==== RECORD SET ====

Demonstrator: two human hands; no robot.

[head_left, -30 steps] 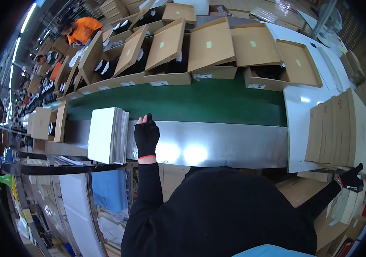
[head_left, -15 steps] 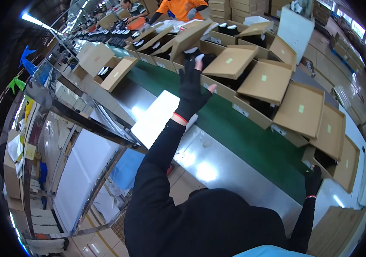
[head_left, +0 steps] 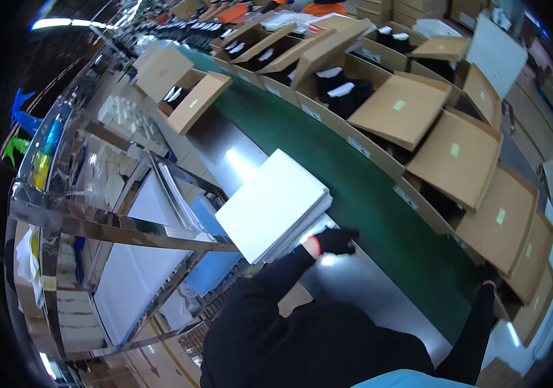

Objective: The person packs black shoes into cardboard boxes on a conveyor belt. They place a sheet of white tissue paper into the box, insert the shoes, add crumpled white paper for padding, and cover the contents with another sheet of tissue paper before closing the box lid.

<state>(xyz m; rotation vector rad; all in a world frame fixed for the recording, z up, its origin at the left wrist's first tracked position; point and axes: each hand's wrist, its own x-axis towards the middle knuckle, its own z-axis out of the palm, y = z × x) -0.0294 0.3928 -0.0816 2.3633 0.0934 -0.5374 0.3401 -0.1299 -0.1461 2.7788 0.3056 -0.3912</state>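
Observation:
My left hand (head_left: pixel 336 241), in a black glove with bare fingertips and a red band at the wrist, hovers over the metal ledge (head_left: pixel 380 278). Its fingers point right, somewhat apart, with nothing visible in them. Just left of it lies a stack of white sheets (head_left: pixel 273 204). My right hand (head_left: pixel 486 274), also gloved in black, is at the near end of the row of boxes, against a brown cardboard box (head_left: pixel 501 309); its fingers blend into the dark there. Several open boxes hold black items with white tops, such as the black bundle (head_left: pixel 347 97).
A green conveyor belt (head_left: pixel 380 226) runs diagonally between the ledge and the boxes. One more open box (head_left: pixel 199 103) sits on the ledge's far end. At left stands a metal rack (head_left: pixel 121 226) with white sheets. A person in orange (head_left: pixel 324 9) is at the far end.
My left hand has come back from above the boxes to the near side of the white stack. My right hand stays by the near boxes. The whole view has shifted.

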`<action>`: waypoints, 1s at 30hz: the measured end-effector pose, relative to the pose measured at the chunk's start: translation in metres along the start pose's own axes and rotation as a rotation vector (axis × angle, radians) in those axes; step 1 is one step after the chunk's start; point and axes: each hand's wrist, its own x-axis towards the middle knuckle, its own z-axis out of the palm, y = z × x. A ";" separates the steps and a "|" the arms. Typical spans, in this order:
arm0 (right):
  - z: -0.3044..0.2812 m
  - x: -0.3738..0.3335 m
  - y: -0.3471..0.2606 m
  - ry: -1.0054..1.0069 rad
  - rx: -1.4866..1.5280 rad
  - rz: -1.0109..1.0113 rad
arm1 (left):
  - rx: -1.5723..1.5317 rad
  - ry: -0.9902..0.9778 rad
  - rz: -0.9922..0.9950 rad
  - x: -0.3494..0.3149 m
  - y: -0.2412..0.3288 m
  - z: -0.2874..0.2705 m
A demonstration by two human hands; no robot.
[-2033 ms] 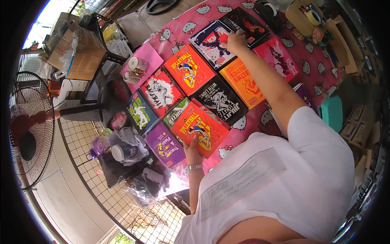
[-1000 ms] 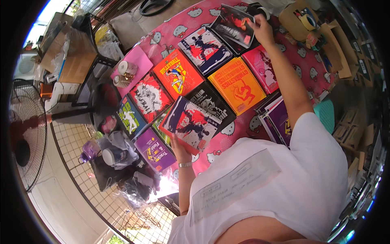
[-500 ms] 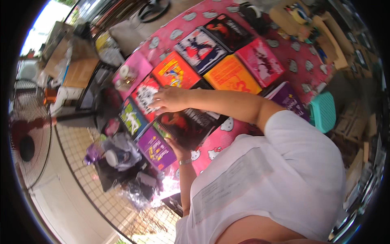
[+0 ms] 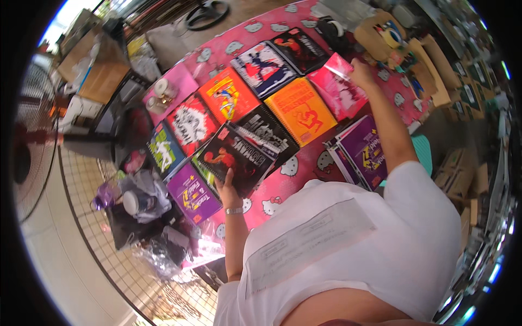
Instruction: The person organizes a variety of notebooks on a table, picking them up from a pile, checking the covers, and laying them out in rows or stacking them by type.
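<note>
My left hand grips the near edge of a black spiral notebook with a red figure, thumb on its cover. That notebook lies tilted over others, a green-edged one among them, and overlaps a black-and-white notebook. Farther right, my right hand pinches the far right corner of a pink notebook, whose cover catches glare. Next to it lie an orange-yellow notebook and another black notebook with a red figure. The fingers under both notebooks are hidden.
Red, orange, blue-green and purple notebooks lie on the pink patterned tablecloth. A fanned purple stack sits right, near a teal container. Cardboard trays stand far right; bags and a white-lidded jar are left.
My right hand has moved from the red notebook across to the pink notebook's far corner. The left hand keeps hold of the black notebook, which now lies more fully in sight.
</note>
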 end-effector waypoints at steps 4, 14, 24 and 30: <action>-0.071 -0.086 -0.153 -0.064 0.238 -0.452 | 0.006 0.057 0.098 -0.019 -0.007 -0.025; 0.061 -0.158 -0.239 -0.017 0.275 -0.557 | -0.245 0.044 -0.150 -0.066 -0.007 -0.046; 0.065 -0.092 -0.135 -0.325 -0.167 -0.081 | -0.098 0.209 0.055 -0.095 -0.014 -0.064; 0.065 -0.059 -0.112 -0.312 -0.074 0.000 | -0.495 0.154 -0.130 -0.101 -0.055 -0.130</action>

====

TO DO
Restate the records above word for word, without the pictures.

RESPONSE
Demonstrator: two human hands; no robot.

[head_left, -30 steps] 
[head_left, -15 steps] 
[head_left, +0 steps] 

Objective: The person packs black shoes into cardboard boxes on a conveyor belt. They place a sheet of white tissue paper into the box, insert the shoes, add crumpled white paper for padding, and cover the contents with another sheet of tissue paper before closing the box lid.

<state>(xyz m; rotation vector rad; all in a world frame fixed for the recording, z up, its origin at the left wrist's first tracked position; point and axes: each hand's wrist, its own x-axis towards the middle knuckle, its own z-axis out of the palm, y = z × x) -0.0294 0.3928 -0.0816 2.3633 0.0934 -0.5374 0.3401 -0.1299 -0.1461 2.7788 0.3056 -0.3912</state>
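Observation:
My left hand (head_left: pixel 336 241), in a black glove with bare fingertips and a red band at the wrist, hovers over the metal ledge (head_left: pixel 380 278). Its fingers point right, somewhat apart, with nothing visible in them. Just left of it lies a stack of white sheets (head_left: pixel 273 204). My right hand (head_left: pixel 486 274), also gloved in black, is at the near end of the row of boxes, against a brown cardboard box (head_left: pixel 501 309); its fingers blend into the dark there. Several open boxes hold black items with white tops, such as the black bundle (head_left: pixel 347 97).
A green conveyor belt (head_left: pixel 380 226) runs diagonally between the ledge and the boxes. One more open box (head_left: pixel 199 103) sits on the ledge's far end. At left stands a metal rack (head_left: pixel 121 226) with white sheets. A person in orange (head_left: pixel 324 9) is at the far end.
My left hand has come back from above the boxes to the near side of the white stack. My right hand stays by the near boxes. The whole view has shifted.
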
`<action>`: waypoints, 1s at 30hz: the measured end-effector pose, relative to the pose measured at the chunk's start: translation in metres along the start pose's own axes and rotation as a rotation vector (axis × angle, radians) in those axes; step 1 is one step after the chunk's start; point and axes: each hand's wrist, its own x-axis towards the middle knuckle, its own z-axis out of the palm, y = z × x. A ";" separates the steps and a "|" the arms. Typical spans, in this order:
arm0 (right):
  - z: -0.3044..0.2812 m
  - x: -0.3738..0.3335 m
  - y: -0.3471..0.2606 m
  - ry: -1.0054..1.0069 rad
  - rx: -1.4866..1.5280 rad
  - rz: -1.0109..1.0113 rad
arm1 (left):
  - rx: -1.5723..1.5317 rad
  - ry: -0.9902..0.9778 rad
  - rz: -0.9922..0.9950 rad
  - x: -0.3494..0.3149 m
  - y: -0.2412..0.3288 m
  - z: -0.2874..0.2705 m
A demonstration by two human hands; no robot.
[-2033 ms] 
[-1000 ms] 
[-500 ms] 
[+0 ms] 
Instruction: The person organizes a variety of notebooks on a table, picking them up from a pile, checking the covers, and laying them out in rows or stacking them by type.
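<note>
My left hand grips the near edge of a black spiral notebook with a red figure, thumb on its cover. That notebook lies tilted over others, a green-edged one among them, and overlaps a black-and-white notebook. Farther right, my right hand pinches the far right corner of a pink notebook, whose cover catches glare. Next to it lie an orange-yellow notebook and another black notebook with a red figure. The fingers under both notebooks are hidden.
Red, orange, blue-green and purple notebooks lie on the pink patterned tablecloth. A fanned purple stack sits right, near a teal container. Cardboard trays stand far right; bags and a white-lidded jar are left.
My right hand has moved from the red notebook across to the pink notebook's far corner. The left hand keeps hold of the black notebook, which now lies more fully in sight.
</note>
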 end-effector waypoints at steps 4, 14, 24 and 30: <action>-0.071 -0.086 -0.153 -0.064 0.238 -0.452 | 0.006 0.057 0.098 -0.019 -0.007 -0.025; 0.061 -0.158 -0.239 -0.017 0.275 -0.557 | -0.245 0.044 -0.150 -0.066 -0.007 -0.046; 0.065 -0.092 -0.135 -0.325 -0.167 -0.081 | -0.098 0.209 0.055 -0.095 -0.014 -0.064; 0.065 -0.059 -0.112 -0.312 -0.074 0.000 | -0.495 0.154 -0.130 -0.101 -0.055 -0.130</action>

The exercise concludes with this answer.